16 Maret 2009
Pukul 04.30 kami berdua sudah bangun dan menuju masjid untuk melaksanakan salat subuh berjamaah. Sepulang dari masjid serasa pulang di rumah sendiri. Ibu sangat perhatian. Begitu pulang, sudah ada cokalt hangat dan cemilan lain. Kata Ibu, cokla tersebut merupakan hasil kebun sendiri. Udah gitu, dipersilakan nonton televisi lagi. Baik gag tuh? Kami berdua nonton Sport7 hingga usai.
Setelah puas, kami berdua menanyakan kepada Bapak, kapan kami bisa mulai ikut bekerja. Ternyata, kami tak diperbolehkan. Kami diminta Bapak untuk bekerja di pabrik minyak cengkeh saja bersama Mas Madhan. Mas Madhan mempunyai seorang asisten yaitu Mas Taufik.
Kami mengunakan truk pribadi untuk menuju ke pabrik. Selama peralanan, kami berempat berbincang-bincang tentang sekolahku dan Abie. Ternyata, gag di sekolah, gag di tempat Live In, semuanya mesum. Tanya-tanya cewe melulu dan guyonan mesum gag jelas. Untung si Redi dan Gunung gag gabung sekalian. Kacau! Mesum Bersatu?

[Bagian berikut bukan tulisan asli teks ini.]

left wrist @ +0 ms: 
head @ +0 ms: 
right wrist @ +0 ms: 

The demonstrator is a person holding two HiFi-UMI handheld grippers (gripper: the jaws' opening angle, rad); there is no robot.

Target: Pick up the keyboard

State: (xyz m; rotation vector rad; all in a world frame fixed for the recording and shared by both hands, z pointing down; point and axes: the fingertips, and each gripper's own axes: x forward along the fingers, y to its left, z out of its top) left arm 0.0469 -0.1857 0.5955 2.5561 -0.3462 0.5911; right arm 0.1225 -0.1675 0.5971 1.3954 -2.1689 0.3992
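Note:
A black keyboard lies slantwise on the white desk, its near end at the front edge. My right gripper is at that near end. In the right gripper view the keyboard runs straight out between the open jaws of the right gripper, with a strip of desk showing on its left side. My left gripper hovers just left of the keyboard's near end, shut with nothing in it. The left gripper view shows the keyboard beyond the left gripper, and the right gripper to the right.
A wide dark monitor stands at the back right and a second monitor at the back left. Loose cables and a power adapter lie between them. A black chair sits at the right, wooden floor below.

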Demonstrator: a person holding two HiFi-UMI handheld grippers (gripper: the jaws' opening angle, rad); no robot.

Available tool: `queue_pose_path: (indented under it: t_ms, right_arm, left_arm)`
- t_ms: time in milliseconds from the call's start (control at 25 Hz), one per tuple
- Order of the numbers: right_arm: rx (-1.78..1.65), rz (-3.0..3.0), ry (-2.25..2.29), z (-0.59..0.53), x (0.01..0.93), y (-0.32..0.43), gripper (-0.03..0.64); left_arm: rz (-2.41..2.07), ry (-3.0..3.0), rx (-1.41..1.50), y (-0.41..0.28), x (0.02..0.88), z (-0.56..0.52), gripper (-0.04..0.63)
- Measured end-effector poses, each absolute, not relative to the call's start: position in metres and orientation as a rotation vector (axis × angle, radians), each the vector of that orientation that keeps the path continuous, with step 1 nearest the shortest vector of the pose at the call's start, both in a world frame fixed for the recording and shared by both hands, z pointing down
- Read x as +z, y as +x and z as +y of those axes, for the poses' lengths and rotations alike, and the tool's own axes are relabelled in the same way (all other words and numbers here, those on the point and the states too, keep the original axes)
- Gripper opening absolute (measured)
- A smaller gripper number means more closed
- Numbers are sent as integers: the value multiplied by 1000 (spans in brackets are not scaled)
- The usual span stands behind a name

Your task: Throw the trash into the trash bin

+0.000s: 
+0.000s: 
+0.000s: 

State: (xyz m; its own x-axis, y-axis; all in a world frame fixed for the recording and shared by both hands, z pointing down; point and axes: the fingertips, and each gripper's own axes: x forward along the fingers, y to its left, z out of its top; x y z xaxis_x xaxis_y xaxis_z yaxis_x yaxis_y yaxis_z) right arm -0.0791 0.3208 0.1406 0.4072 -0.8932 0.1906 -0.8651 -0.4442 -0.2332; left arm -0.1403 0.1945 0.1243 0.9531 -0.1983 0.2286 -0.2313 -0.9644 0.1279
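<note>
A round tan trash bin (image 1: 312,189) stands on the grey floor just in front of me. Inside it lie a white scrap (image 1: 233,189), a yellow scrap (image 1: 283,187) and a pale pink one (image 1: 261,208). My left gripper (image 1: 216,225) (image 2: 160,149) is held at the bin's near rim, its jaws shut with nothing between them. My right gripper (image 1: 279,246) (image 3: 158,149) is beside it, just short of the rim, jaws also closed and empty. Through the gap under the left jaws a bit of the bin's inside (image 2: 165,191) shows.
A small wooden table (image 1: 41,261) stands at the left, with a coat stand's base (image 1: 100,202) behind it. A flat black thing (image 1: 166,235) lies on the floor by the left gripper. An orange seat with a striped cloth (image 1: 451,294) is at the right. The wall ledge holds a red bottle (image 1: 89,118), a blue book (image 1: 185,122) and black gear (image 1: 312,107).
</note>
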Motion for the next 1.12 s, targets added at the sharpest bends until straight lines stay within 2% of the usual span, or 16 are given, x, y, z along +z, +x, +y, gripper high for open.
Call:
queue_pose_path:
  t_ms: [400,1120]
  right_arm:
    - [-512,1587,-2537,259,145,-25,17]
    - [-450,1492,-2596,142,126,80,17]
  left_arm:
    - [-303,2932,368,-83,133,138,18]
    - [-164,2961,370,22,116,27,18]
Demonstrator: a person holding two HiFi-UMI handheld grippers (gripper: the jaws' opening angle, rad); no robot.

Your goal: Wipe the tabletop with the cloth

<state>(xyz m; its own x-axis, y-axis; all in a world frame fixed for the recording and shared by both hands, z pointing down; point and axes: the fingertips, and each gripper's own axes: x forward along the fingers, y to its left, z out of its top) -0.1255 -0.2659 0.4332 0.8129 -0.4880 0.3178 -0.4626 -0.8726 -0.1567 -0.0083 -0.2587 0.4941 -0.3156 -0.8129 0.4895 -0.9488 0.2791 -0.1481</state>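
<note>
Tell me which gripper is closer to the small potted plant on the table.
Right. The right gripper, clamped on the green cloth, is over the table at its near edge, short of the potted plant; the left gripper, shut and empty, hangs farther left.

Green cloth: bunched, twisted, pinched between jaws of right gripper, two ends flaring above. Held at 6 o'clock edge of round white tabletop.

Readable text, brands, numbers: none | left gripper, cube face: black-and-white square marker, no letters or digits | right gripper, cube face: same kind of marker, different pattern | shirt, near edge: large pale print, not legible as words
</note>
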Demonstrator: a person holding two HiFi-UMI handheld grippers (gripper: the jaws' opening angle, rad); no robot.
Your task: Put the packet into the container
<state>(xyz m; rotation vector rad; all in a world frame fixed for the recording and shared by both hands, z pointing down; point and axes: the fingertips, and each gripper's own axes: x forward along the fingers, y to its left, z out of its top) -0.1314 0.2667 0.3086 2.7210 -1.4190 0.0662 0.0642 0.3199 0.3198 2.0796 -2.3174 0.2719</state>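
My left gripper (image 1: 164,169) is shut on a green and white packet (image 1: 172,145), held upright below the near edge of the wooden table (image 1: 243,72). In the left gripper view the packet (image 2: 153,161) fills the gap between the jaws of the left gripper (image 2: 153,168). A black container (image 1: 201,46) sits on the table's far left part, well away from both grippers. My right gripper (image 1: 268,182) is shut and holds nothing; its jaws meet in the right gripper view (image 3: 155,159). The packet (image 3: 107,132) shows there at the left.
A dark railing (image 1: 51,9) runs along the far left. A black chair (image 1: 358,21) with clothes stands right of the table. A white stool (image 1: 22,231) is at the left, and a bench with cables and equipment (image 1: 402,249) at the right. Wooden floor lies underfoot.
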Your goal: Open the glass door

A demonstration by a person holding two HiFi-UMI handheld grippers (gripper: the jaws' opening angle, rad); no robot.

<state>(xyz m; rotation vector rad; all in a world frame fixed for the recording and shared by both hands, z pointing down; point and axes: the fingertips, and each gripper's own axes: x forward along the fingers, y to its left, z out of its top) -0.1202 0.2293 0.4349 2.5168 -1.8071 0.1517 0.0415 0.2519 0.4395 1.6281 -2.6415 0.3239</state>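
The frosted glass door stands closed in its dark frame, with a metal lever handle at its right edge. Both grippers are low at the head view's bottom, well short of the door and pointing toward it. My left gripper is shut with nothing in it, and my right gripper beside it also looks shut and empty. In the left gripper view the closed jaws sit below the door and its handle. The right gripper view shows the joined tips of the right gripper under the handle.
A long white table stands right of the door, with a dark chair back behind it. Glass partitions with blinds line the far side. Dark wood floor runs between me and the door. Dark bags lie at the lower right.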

Setibanya di pabrik, kami turun mengecek persediaan daun cengkeh. Karena stok tipis, kami pergi menuju ke tempat penadah daun cengkeh. Pak Sukadi memperkerjakan dua belas orang pengumpul daun cengkeh kering di kebunnya. Jadi, Mas Madhan tak perlu memanen sendiri daun cengkehnya. Tinggal mengambil di penadah. Hari itu kami mengunjungi empat orang penadah. Menurut Mas Madhan, diperlukan dana sekitar Rp 400.000,00 untuk memnuhi truk dengan daun cengkeh kering. Dana itu sudah termasuk dana makan dan solar. Sementara setalah diolah, daun cengkeh satu truk bisa menjadi 15 kg minyak cengkeh yang kemudian dijual dengan harga Rp 60.000,00 per kg. Minyak cengkeh itu didistribusikan ke daerah Surabaya dan sekitarnya. Menurut Mas Madhan, keuntungan yang diperoleh sekitar Rp 250.000,00 tiap harinya. Lelah juga kerja seharian mengisi truk dengan daun cengkeh kering. Karena sudah lelah, kami ijin tidak ikut proses pengolahan daun menjadi minyak.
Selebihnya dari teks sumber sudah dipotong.